A receptionist at a large
A receptionist at a large, international charity received an email from a supplier who seemed familiar to her.
Attached was a legitimate-looking invoice, which she opened without suspicion.
Unbeknownst to her, the PDF file went on to infect the network with “ransomware”, a programme that blocks all access to the system until a sum of money is paid.
The April incident threatened the entire non-profit organisation’s functionality, as the ransomware was also designed to read and encrypt internal files.
Forged emails like these are one type of sophisticated phishing attack by cyber-criminals who are able to mimic the writing styles of people an employee knows, thus encouraging them to open attachments or click on malicious links.
“Even the best-trained employees are vulnerable to these forms of socially engineered attacks,” reads a report by online security firm Darktrace, which helped the charity in the aftermath of the attack.

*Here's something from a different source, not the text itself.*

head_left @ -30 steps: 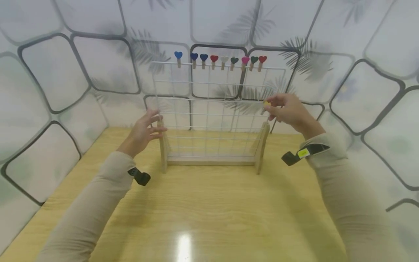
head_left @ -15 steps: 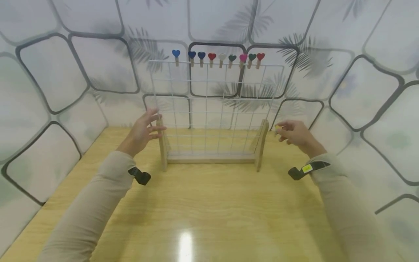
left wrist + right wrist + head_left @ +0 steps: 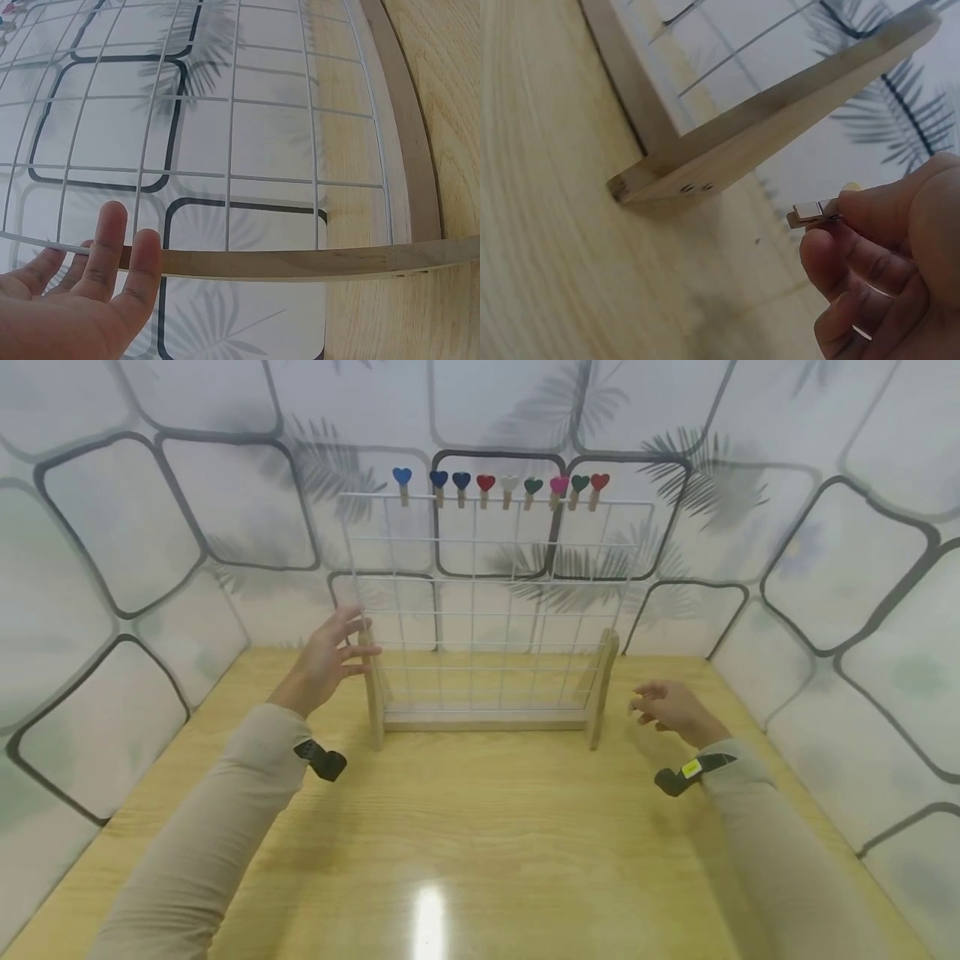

Darktrace was able to flag the receptionist’s computer for anomalous behaviour when it contacted a Ukrainian server to download the strange file, and the company quickly contacted the charity to take the infected computer offline.
Such cases of insider threats – where an employee’s action exposes the company to cyber-attacks – have unfortunately become the rule in organisations today, rather than the exception.
Given the increasingly complex security landscape and growing sophistication of cyber-criminals, traditional perimeter defences are no longer enough to protect a network.
Companies now need to look inward as well, and strengthen their defences against insider threats.
Eric Meyer, CEO of Apvera, which offers a cyber threat intelligence platform, says more and more cyber-security breaches these days have been proven to be employee-related.
“People are not just a company’s greatest asset but also their biggest vulnerability,” he says.
Within the firewall
Last year, large global companies including JP Morgan Chase, T-Mobile and Sony were hit by massive data breaches originating from within the organisations themselves.
Most security tools today focus on identifying malware-initiated attacks, but insider breaches are committed by employees with valid data access privileges.
“Insiders already have access to your network, understand security protocols, and have permissions to access sensitive data,” says Meyer.
Tiffany See, Vice President of HR, Commercial Sales, for Asia-Pacific at data storage provider Dell EMC, says even when companies have the latest security controls and software, there are still risks. “All it takes it just one click from an uninformed employee to give access to threat actors and circumvent the technologies,” she says.
Vital to addressing such risks is to proactively monitor user activity and flag alerts for unusual behaviour.
One major insider threat comes from the Bring Your Own Device (BYOD) policies that many organisations have in place, allowing staff to use their own smartphones, tablets and laptops at work.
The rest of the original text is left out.